- Also known as: Airbus
- Origin: London, England
- Genres: Disco
- Years active: 1974–1977, 2012
- Label: Philips Records
- Past members: Tina Charles Linda Kelly Martin Jay Martin Cohen Kevin Wells Mike Nelson Luan Peters

= 5000 Volts =

British disco recording act

5000 Volts was a British disco recording act that achieved success throughout Europe during the 1970s. The group consisted of vocalists Tina Charles and Martin Jay, with a changing group of session musicians.

==Career==
They released several singles in the mid-1970s, but did not achieve success until radio stations began playing the B-side to their 1975 single, "Bye Love". The song, "I'm on Fire", was released in its own right and became a major hit throughout Europe, peaking at number 4 on the UK Singles Chart;
and at number 1 on the German Top100 Singles chart and the Swedish chart and also number 10 in South Africa. It was also a major top 10 hit in Australia and charted in the United States where it reached number 26, competing against Jim Gilstrap's version of the song, which hit number 78.

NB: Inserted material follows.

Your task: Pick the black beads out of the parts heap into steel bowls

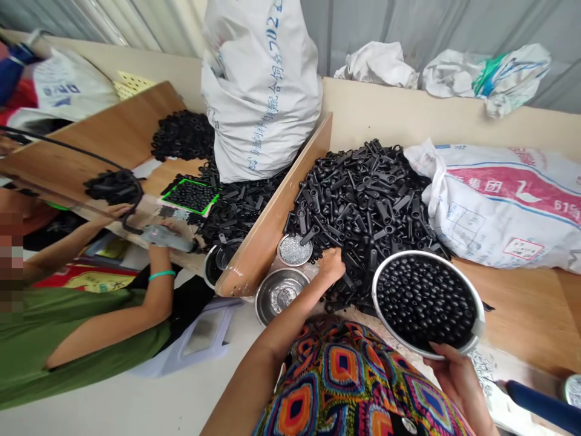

Although Tina Charles provided the vocals, she was not publicly acknowledged as the group's singer and for the band's 1975 appearance on BBC Television's Top of the Pops they were fronted by singer/actress Luan Peters.

In 1975, the group was expanded by record producer Tony Eyers into a permanent five piece, with the inclusion of Martin Cohen (bass and vocals), Kevin Wells (drums) and Mike Nelson (keyboards). Subsequent singles failed to attract widespread interest in the UK, although the group became popular in South Africa and Germany. Charles left the group after a dispute with the record label and continued with her solo career. She was replaced by Linda Kelly.

The next single "Doctor Kiss Kiss" reached number 8 in the United Kingdom, and number 6 in South Africa, but the band struggled to maintain public interest. The group disbanded in 1978.

Martin Jay launched a solo career without success, before returning to his earlier role as a session musician, working for bands such as Enigma, Tight Fit in 1981 and the UK Mixmasters in 1990.

In 2012, Tina Charles and Martin Jay reunited to re-record some of their hits. The album Reunited was the result of their reunion.

==Discography==
===Albums===
- 1976: 5000 Volts (Philips Records 9109-215) – SWE #30
- 1997: 5000 Volts (Rem!nd Records 5300211 - The Netherlands, compilation)
- 2012: Reunited

===Singles===

Title: Year; Peak chart positions
UK: AUS; BE (FLA); BE (WA); GER; IRE; NL; NOR; NZ; SA; SWE; SWI; US; ZIM
"Fly Away" (as Airbus; Germany and Denmark-only release): 1974; —; —; —; —; —; —; —; —; —; —; —; —; —; —
"I'm on Fire" (originally released in Germany and Italy as Airbus): 1975; 4; 5; 1; 5; 1; 9; 5; 10; 7; 10; 1; 3; 26; 2
"Motion Man" (Germany-only release): —; —; —; —; 24; —; —; —; —; —; —; —; —; —
"Bye Love": 1976; —; —; 17; 47; —; —; —; —; —; —; —; —; —; —
"Doctor Kiss Kiss": 8; 45; 30; —; —; 6; 24; 10; 36; 6; 17; —; —; 3
"Light the Flame of Love": —; —; —; —; —; —; —; —; —; —; —; —; —; —
"Take Me Back": —; —; —; —; —; —; —; —; —; —; —; —; —; —
"(Walkin' on a) Love Cloud": 1977; —; —; —; —; —; —; —; —; —; 1; —; —; —; 2
"Can't Stop Myself from Loving You": —; —; —; —; —; —; —; —; —; 12; —; —; —; 18
"I'm on Fire" (New Version 97; France-only release): 1997; —; —; —; —; —; —; —; —; —; —; —; —; —; —
"—" denotes releases that did not chart or were not released in that territory.